▶ _AIM OF THE TASK_:
Which lines in the data below contain the word "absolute"? Return each of them.

======== GIVEN INFORMATION ========

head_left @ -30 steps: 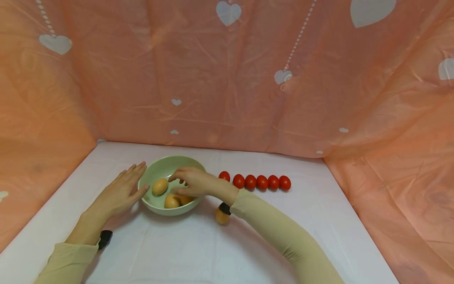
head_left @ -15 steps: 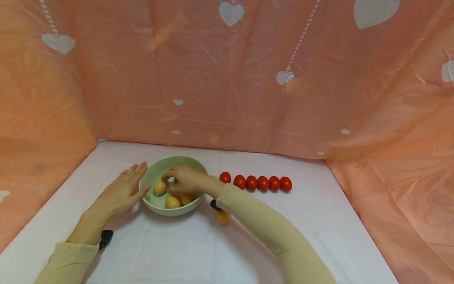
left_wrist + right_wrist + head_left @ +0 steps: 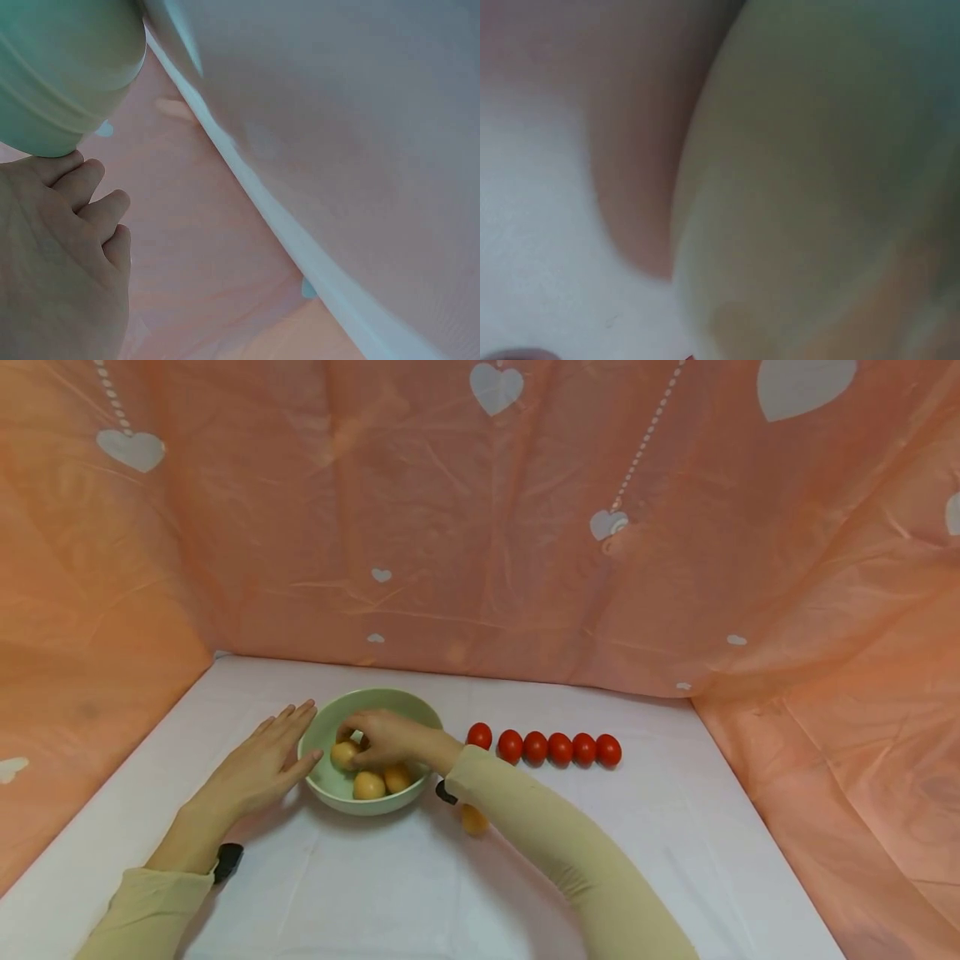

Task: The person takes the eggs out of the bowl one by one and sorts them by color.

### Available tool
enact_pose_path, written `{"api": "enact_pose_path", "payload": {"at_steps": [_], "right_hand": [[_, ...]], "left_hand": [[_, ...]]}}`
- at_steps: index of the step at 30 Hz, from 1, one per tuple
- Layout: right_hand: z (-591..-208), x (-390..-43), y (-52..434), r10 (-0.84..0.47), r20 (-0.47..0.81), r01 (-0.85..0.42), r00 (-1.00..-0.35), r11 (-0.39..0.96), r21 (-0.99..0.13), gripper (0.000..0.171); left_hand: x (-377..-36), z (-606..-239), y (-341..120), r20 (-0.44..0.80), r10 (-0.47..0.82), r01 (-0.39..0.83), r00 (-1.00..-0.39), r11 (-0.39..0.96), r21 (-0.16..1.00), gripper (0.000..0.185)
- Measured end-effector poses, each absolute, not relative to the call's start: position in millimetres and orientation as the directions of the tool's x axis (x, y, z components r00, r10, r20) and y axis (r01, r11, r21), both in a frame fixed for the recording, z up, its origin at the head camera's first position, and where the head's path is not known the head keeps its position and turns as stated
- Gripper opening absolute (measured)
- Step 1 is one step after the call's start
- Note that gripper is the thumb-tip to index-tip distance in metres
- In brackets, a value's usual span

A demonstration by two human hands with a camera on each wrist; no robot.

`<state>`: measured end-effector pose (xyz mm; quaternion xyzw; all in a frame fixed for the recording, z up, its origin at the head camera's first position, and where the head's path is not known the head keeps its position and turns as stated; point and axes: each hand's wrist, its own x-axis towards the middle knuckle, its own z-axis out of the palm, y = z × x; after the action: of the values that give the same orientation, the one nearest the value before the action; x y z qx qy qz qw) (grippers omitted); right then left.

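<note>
A pale green bowl (image 3: 408, 700) stands on the white table, with several yellow eggs inside. My right hand (image 3: 386, 739) reaches over its right rim and pinches one yellow egg (image 3: 344, 756) between thumb and fingers. Nearer the front of the bowl lie another yellow egg (image 3: 369, 786) and a third egg (image 3: 397, 777), partly under the hand. With fingers straight, my left hand (image 3: 258, 768) lies along the bowl's left side; in the left wrist view its fingertips (image 3: 71, 159) meet the bowl's wall (image 3: 67, 75). The right wrist view is blurred and mostly filled by the bowl (image 3: 802, 172).
Right of the bowl, several red egg-shaped pieces (image 3: 559, 749) form a row, the leftmost (image 3: 480, 736) slightly apart. One more yellow egg (image 3: 474, 819) sits on the table under the right forearm, partly hidden. Orange heart-printed cloth (image 3: 450, 527) encloses the table's back and sides.
My right hand has moved left and down inside the bowl, its fingers closing on the left yellow egg. The left hand stays at the bowl's side. The head view has shifted slightly.
</note>
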<state>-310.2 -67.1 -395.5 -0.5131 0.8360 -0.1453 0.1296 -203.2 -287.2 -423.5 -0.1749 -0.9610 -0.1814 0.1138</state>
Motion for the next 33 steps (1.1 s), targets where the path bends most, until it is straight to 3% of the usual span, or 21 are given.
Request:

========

▶ _SOLUTION FOR THIS PROBLEM_:
- Measured end-effector poses, each absolute, not relative to the call's start: position in millimetres and orientation as the directions of the tool's x axis (x, y, z components r00, r10, r20) and y axis (r01, r11, r21), both in a frame fixed for the recording, z up, its origin at the head camera's first position, and where the head's path is not known the head keeps its position and turns as stated
- Gripper opening absolute (measured)

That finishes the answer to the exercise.